可以「加入新樣本」到已存在的 GenomicsDB 嗎？

可以。再次執行 GenomicsDBImport 並指定 --genomicsdb-update-workspace-path（取代 --genomicsdb-workspace-path）即可附加。但 cohort 改變後仍需重跑 GenotypeGVCFs。

Yes. Re-run GenomicsDBImport with --genomicsdb-update-workspace-path instead of --genomicsdb-workspace-path to append. The cohort has changed, so GenotypeGVCFs must be re-run.

N+1 問題：有新樣本就要重跑全 cohort 嗎？

是的，這是 GATK joint calling 的設計缺陷。每加入新樣本，joint genotyping 必須重跑（雖然 GVCF 本身不必重產）。GLnexus 與 DRAGEN 的 incremental joint calling 部分緩解此問題；大 cohort（>100k）通常分批 freeze。

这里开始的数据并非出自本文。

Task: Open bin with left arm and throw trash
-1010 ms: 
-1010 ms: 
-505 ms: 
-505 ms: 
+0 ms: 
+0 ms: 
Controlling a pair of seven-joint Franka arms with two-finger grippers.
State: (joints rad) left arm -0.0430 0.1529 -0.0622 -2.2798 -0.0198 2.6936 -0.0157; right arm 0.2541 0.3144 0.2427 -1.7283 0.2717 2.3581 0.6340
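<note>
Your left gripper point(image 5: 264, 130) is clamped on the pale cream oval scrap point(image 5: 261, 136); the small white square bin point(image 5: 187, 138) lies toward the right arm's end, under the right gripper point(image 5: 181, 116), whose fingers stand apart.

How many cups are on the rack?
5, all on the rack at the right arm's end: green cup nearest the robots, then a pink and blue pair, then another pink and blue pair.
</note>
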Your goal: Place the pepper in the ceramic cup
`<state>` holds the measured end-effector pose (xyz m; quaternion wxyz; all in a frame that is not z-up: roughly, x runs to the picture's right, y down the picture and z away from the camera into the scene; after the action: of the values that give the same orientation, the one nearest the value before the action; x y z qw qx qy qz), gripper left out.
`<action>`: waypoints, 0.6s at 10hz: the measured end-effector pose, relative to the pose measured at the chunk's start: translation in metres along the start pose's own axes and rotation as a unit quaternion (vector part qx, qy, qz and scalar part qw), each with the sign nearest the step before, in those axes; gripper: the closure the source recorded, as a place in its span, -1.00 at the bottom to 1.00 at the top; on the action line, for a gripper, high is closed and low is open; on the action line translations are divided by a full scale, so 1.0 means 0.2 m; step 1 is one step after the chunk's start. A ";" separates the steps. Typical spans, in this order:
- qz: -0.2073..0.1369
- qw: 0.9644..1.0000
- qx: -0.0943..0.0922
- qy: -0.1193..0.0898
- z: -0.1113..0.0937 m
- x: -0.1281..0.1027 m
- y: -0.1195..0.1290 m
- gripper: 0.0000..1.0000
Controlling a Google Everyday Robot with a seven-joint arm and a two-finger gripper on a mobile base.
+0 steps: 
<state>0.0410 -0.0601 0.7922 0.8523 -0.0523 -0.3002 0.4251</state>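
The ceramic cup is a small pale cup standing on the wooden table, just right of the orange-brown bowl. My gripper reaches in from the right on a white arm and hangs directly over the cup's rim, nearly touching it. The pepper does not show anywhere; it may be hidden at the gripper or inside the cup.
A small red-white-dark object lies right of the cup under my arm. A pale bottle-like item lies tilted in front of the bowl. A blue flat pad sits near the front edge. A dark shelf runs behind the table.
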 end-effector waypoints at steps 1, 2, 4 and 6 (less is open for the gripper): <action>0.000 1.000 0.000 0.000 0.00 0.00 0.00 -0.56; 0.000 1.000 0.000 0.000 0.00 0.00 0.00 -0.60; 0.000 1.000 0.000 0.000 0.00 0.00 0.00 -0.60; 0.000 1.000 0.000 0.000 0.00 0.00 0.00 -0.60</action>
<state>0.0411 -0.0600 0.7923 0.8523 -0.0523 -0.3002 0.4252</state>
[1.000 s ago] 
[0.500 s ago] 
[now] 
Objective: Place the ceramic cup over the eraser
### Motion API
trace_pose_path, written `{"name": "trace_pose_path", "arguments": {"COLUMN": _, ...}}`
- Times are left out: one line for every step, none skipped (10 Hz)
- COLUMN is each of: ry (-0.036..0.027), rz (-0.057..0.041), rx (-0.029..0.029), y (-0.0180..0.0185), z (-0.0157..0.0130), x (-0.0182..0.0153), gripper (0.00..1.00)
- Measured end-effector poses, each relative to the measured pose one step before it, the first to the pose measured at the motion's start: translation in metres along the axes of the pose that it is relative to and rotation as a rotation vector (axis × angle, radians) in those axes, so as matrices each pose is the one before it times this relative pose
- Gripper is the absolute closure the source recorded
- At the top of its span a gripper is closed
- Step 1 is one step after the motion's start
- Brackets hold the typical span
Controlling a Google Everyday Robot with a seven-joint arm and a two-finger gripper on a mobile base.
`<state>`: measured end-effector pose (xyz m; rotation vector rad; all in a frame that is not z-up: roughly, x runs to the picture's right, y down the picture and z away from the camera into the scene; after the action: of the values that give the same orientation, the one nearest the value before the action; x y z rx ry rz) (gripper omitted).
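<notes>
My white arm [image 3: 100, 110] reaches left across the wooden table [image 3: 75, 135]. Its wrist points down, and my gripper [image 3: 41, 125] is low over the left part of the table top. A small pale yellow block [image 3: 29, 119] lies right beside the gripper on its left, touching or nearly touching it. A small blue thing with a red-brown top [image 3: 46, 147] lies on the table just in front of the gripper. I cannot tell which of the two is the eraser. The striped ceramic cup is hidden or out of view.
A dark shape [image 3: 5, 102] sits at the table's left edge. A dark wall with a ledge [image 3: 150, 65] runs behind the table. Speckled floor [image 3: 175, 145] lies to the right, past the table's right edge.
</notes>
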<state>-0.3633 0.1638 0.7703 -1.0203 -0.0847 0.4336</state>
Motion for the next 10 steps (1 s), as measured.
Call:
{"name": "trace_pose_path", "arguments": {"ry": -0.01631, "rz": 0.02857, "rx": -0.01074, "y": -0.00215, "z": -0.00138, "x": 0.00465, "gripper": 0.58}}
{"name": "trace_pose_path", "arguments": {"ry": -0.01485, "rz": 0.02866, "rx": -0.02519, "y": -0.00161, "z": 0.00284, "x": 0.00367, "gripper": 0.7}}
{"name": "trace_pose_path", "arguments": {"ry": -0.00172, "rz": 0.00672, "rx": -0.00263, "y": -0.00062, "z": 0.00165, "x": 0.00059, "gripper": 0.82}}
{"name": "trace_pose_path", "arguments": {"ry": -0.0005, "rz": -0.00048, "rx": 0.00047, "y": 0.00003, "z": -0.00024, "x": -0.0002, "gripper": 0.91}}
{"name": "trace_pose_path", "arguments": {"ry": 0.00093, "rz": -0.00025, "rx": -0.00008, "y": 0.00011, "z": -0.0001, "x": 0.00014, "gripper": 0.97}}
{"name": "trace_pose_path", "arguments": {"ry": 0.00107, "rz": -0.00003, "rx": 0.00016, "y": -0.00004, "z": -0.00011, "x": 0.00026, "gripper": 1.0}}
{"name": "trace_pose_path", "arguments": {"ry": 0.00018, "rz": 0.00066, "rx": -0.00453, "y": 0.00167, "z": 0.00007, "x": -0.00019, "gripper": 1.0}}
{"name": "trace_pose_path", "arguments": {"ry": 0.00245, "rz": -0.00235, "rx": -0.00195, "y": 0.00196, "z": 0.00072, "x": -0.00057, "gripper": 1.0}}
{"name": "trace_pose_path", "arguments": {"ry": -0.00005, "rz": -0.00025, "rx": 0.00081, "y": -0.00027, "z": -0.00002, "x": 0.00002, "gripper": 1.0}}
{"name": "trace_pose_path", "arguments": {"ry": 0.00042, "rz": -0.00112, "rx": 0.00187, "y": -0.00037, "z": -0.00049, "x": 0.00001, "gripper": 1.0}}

Yes, this is GATK joint calling's design limitation. Adding samples requires re-running joint genotyping (though GVCFs themselves are not regenerated). GLnexus and DRAGEN's incremental joint calling partially mitigate this; very large cohorts (>100k) typically freeze in batches.

輸出 cohort VCF 多大？

100 樣本 30× WGS 約 100-200 GB（bgzip 壓縮）。隨 cohort 線性增長，10,000 樣本可達數 TB。長期儲存常分 chromosome 切片，並轉成 Hail Table 或 VariantStore (Apache Iceberg) 便於分析。

100 samples × 30× WGS: ~100–200 GB bgzipped. Grows linearly; 10,000 samples can reach multiple TB. Long-term storage often slices by chromosome and converts to Hail Tables or a VariantStore (Apache Iceberg) for analysis.

自我檢測

七、小測驗

Q1. 為什麼合併 single-sample VCF 不等於 joint calling？

Q2. GenomicsDBImport 比 CombineGVCFs 適合大 cohort 的主因？

Q3. 一個 30× WGS sample joint-call 完，下一週又進來 1 個新樣本，最佳作法？